*About this exercise*. Word for word, set down every record that appears below.

*Provided material*.

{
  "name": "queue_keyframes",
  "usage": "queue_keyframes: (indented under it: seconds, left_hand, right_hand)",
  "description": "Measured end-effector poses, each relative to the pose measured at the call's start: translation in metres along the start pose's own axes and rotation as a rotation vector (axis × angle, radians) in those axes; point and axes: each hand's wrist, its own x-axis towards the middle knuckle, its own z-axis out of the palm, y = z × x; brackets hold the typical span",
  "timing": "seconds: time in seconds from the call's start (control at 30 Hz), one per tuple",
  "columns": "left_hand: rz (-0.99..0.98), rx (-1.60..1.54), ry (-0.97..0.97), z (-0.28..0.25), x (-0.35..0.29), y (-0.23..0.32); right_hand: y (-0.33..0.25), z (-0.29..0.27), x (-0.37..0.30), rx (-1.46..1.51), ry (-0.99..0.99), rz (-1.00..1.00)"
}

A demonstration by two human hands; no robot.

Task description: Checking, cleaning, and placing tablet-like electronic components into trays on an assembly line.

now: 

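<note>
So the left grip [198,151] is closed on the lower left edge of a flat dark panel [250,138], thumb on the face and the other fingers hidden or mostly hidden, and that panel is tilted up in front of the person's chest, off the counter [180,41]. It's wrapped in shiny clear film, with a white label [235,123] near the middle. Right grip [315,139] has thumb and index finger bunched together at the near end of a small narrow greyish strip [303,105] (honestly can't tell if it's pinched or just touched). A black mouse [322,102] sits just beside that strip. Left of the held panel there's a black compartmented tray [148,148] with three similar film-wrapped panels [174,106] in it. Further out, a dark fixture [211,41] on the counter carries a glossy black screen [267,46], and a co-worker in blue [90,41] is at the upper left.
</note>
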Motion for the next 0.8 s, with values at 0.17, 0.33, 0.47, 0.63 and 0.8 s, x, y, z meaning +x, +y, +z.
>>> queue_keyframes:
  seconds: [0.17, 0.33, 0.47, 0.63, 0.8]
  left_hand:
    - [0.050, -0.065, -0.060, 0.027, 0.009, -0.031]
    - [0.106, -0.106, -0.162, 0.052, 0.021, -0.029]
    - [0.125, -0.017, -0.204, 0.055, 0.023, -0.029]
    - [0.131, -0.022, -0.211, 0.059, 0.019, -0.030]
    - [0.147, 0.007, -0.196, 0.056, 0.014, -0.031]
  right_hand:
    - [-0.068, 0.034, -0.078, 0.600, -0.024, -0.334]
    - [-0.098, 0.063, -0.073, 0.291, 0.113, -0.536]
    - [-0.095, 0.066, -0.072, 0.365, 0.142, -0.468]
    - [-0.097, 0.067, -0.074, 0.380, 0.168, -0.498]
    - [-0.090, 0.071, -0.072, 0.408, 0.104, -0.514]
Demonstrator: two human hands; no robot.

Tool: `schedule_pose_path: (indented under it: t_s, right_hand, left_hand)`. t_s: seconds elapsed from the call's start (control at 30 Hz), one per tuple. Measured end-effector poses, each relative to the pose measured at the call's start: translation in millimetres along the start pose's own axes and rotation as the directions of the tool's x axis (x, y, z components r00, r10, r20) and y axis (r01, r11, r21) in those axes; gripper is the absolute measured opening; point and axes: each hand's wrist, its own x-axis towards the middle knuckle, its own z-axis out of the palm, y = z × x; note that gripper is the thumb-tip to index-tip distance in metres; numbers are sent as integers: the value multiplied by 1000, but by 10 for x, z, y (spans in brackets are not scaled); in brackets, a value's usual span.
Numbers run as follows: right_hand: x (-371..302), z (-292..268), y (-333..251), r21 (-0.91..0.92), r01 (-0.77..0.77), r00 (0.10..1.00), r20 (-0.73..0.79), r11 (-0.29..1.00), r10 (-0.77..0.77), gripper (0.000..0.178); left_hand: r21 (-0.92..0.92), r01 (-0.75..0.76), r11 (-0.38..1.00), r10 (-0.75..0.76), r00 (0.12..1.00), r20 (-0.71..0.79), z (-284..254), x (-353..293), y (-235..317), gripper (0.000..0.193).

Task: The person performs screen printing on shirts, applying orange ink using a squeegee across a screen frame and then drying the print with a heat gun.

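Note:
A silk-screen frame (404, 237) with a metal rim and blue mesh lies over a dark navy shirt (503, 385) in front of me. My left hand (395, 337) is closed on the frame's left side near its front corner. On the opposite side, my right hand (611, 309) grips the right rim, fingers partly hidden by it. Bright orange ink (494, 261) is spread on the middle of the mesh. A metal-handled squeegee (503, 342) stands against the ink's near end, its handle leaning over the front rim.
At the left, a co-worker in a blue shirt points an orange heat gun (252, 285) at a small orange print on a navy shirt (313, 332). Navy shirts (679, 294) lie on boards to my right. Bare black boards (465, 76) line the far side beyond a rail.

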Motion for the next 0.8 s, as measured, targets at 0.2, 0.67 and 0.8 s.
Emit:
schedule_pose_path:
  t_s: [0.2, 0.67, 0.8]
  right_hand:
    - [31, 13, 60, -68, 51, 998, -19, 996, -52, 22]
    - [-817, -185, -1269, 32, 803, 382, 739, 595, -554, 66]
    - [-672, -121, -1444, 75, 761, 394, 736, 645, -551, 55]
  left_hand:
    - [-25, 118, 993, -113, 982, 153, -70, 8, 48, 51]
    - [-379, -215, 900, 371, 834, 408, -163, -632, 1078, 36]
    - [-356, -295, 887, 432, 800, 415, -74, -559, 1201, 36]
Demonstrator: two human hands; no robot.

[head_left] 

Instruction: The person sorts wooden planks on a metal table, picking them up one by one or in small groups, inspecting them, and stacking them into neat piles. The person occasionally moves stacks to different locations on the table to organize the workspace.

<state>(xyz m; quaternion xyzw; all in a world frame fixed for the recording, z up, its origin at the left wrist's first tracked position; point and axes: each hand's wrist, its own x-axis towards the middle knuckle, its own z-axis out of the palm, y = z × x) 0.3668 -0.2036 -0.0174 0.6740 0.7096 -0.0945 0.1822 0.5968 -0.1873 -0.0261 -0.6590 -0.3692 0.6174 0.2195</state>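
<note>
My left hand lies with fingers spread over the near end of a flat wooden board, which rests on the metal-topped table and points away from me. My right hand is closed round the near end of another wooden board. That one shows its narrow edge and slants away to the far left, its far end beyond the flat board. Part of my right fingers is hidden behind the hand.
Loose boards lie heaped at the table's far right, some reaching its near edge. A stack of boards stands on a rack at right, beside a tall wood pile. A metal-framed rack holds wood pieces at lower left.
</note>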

*Answer section*.
{
  "name": "queue_keyframes",
  "usage": "queue_keyframes: (indented under it: seconds, left_hand, right_hand)",
  "description": "Measured end-effector poses, each relative to the pose measured at the call's start: translation in metres along the start pose's own axes and rotation as a rotation vector (axis × angle, radians) in those axes; point and axes: each hand's wrist, its own x-axis towards the middle knuckle, its own z-axis out of the palm, y = z × x; brackets hold the typical span",
  "timing": "seconds: time in seconds from the call's start (control at 30 Hz), one per tuple",
  "columns": "left_hand: rz (-0.99..0.98), rx (-1.60..1.54), ry (-0.97..0.97), z (-0.28..0.25), x (-0.35..0.29), y (-0.23..0.32); right_hand: y (-0.33..0.25), z (-0.29..0.27), x (-0.37..0.30), rx (-1.46..1.51), ry (-0.99..0.99), rz (-1.00..1.00)"
}

A demonstration by two human hands; no robot.

Task description: Checking, cleaning, and placing tablet-like electronic components into trays on an assembly line.

now: 

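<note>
So the left grip [198,151] is closed on the lower left edge of a flat dark panel [250,138], thumb on the face and the other fingers hidden or mostly hidden, and that panel is tilted up in front of the person's chest, off the counter [180,41]. It's wrapped in shiny clear film, with a white label [235,123] near the middle. Right grip [315,139] has thumb and index finger bunched together at the near end of a small narrow greyish strip [303,105] (honestly can't tell if it's pinched or just touched). A black mouse [322,102] sits just beside that strip. Left of the held panel there's a black compartmented tray [148,148] with three similar film-wrapped panels [174,106] in it. Further out, a dark fixture [211,41] on the counter carries a glossy black screen [267,46], and a co-worker in blue [90,41] is at the upper left.
</note>
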Motion for the next 0.8 s, with values at 0.17, 0.33, 0.47, 0.63 and 0.8 s, x, y, z meaning +x, +y, +z.
>>> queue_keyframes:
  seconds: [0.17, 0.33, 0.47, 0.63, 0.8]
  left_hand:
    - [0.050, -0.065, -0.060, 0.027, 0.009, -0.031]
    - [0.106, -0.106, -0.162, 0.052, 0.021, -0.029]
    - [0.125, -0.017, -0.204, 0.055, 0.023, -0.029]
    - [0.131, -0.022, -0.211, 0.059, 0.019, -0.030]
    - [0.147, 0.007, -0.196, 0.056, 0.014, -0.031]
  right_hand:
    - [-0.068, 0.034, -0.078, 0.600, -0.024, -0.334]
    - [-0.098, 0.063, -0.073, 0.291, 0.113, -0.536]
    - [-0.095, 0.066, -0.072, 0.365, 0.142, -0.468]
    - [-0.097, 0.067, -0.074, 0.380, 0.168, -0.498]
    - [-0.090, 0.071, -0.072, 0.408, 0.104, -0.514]
Demonstrator: two human hands; no robot.

Tool: `schedule_pose_path: (indented under it: t_s, right_hand, left_hand)`. t_s: seconds elapsed from the call's start (control at 30 Hz), one per tuple. Measured end-effector poses, each relative to the pose measured at the call's start: translation in millimetres along the start pose's own axes and rotation as the directions of the tool's x axis (x, y, z components r00, r10, r20) and y axis (r01, r11, r21) in those axes; gripper is the absolute measured opening; point and axes: each hand's wrist, its own x-axis towards the middle knuckle, its own z-axis out of the palm, y = z × x; note that gripper is the thumb-tip to index-tip distance in metres; numbers are sent as integers: the value multiplied by 1000, but by 10 for x, z, y (spans in brackets are not scaled); in brackets, a value's usual span.
Numbers run as follows: right_hand: x (-371..302), z (-292..268), y (-333..251), r21 (-0.91..0.92), r01 (-0.77..0.77), r00 (0.10..1.00), r20 (-0.73..0.79), r11 (-0.29..1.00), r10 (-0.77..0.77), gripper (0.000..0.178); left_hand: r21 (-0.92..0.92), r01 (-0.75..0.76), r11 (-0.38..1.00), r10 (-0.75..0.76), r00 (0.12..1.00), r20 (-0.71..0.79), z (-284..254), x (-353..293), y (-235..317), gripper (0.000..0.193).

Task: The person performs screen printing on shirts, applying orange ink using a squeegee across a screen frame and then drying the print with a heat gun.

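Note:
A silk-screen frame (404, 237) with a metal rim and blue mesh lies over a dark navy shirt (503, 385) in front of me. My left hand (395, 337) is closed on the frame's left side near its front corner. On the opposite side, my right hand (611, 309) grips the right rim, fingers partly hidden by it. Bright orange ink (494, 261) is spread on the middle of the mesh. A metal-handled squeegee (503, 342) stands against the ink's near end, its handle leaning over the front rim.
At the left, a co-worker in a blue shirt points an orange heat gun (252, 285) at a small orange print on a navy shirt (313, 332). Navy shirts (679, 294) lie on boards to my right. Bare black boards (465, 76) line the far side beyond a rail.
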
Motion for the next 0.8 s, as measured, targets at 0.2, 0.67 and 0.8 s.
Emit:
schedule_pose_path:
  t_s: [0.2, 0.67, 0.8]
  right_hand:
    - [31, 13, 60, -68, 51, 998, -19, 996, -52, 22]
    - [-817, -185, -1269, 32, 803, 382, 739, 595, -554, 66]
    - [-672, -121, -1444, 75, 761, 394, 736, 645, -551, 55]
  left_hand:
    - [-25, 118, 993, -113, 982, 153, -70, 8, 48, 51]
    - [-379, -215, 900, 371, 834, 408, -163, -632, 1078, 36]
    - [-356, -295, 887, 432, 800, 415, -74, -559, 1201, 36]
Demonstrator: two human hands; no robot.

[head_left] 

Instruction: The person sorts wooden planks on a metal table, picking them up one by one or in small groups, inspecting them, and stacking them into neat piles. The person occasionally moves stacks to different locations on the table to organize the workspace.

<state>(xyz m; quaternion xyzw; all in a world frame fixed for the recording, z up, its origin at the left wrist's first tracked position; point and axes: each hand's wrist, its own x-axis towards the middle knuckle, its own z-axis out of the palm, y = z × x) 0.3668 -0.2036 -0.0174 0.6740 0.7096 -0.0945 0.1822 0.5968 -0.1873 -0.0261 -0.6590 -0.3692 0.6174 0.2195</state>
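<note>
My left hand lies with fingers spread over the near end of a flat wooden board, which rests on the metal-topped table and points away from me. My right hand is closed round the near end of another wooden board. That one shows its narrow edge and slants away to the far left, its far end beyond the flat board. Part of my right fingers is hidden behind the hand.
Loose boards lie heaped at the table's far right, some reaching its near edge. A stack of boards stands on a rack at right, beside a tall wood pile. A metal-framed rack holds wood pieces at lower left.
</note>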

That completes the answer.